Jonathan Sanchez

Posts Tagged ‘Hotel’

Hotel room trading (my secret gambling addiction).

In Blog on September 30, 2008 at 7:06 am

If you’re looking for a room for, say one night, and you don’t want to pay rack rate – you have 2 choices. The first, which I did during the ‘trauma’ was to turn up late in the evening (possible intoxicated) with a booking for the very cheapest room in the hotel (usually a laundry closet/loo/kennel) and then demand the best room in the hotel via the polite, firm yet true phrase ‘well it’s not like you’re going to sell the Princess Margaret Suite now is it?’. This CAN and DOES work – and you can throw in an extra few quid to show good willing. 

Like I said, this worked for me at the Gild Hall Hotel in the Finance District – and it was a quite wonderful stay (I had the Thompson Suite for less than a third of rack rate).  Whose rack is it anyway? Katie Price’s?

The other option is the play what I call the “Expedia index” this, again, is a brilliant way to while away an evening if your life is tip top exciting as mine clearly isn’t. 
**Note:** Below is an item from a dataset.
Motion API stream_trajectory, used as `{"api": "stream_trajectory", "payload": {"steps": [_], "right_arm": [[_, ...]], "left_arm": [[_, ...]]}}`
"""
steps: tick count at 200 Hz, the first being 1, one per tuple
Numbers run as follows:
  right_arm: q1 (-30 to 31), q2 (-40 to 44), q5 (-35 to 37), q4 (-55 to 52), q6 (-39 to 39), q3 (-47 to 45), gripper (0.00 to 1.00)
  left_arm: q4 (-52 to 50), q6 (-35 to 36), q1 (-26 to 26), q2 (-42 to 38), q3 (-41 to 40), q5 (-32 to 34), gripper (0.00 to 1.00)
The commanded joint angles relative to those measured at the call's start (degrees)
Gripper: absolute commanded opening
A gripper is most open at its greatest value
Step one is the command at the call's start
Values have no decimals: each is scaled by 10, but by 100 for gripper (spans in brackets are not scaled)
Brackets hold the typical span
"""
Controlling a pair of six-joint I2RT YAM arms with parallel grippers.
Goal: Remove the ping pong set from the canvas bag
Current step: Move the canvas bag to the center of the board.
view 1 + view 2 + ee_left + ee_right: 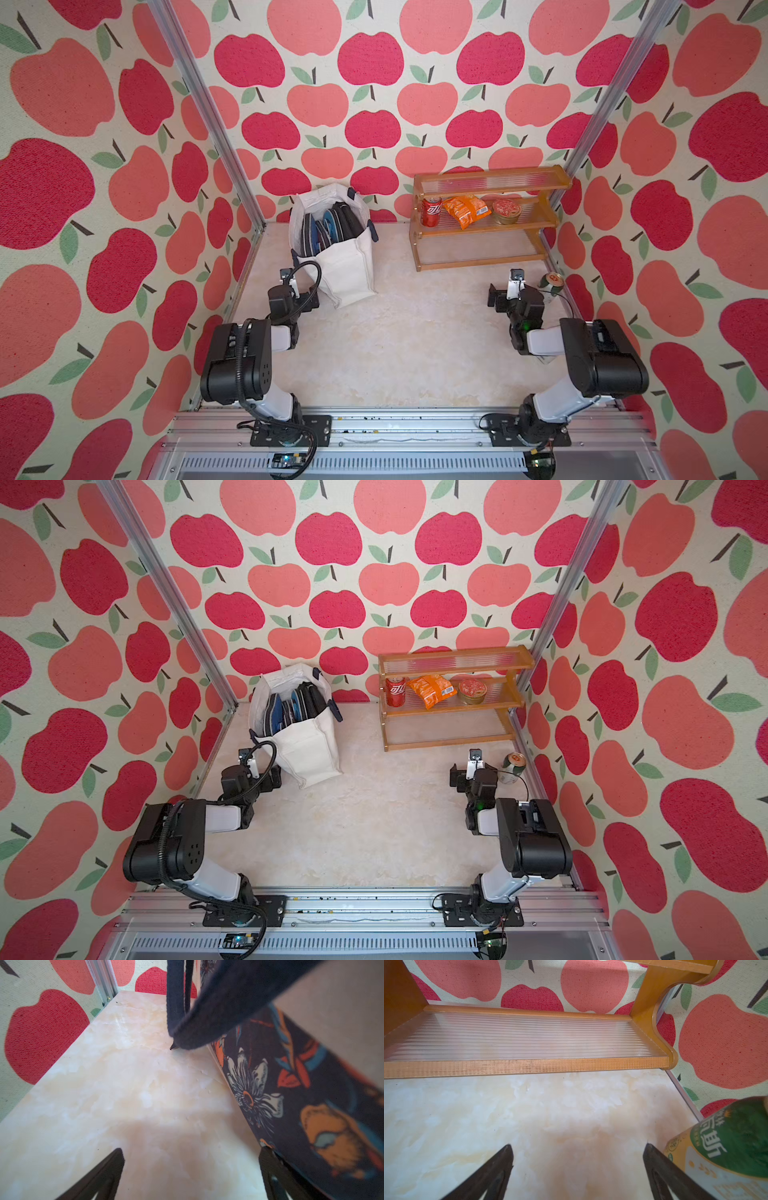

All you need to do is watch the rate fall as they hotel realises they can’t sell the room. The room I’m in now (A Cliff Front Pool Villa at the Ritz Carlton Jimbaran Bay, Bali) has a rack rate (Whose rack? Linda Lusardi?) of over $1000 dollars a night. I’m paying less than half, because I watched the lowest value room sink in value all last night (from 700 to 350) and the turned up and told them I knew they had unsold villas and what was the best they could do. Bingo, Bango, Bongo — as it were.

Now, let’s talk about the Bali Ritz Carlton. It’s NOT on a ‘Bad Bali’ list – which means you can feel better staying here than some other places. It IS very big and it does have a large Japanese contingent, which makes the fashion spotting quite something.

However, the abs-fucking-lute show stopper is something I NEVER thought I’d get a kick out of (mere alcohol, doesn’t move me at all). A Thalasso pool. One of the world’s largest in fact. Here’s a picture:

It really does look like that. 

It’s $40 dollars for two hours. Reader, that’s 1/3rd of the cost of a massage. Without wanting to sound like some scroungey begger (bit like Bev Codd at school ‘if anyone sees any money lying around, would they give it to me’) but I was in for a real surprise and actually heard myself saying ‘this may be the best $40 you’ve ever spent in a hotel — apart from that ONE time.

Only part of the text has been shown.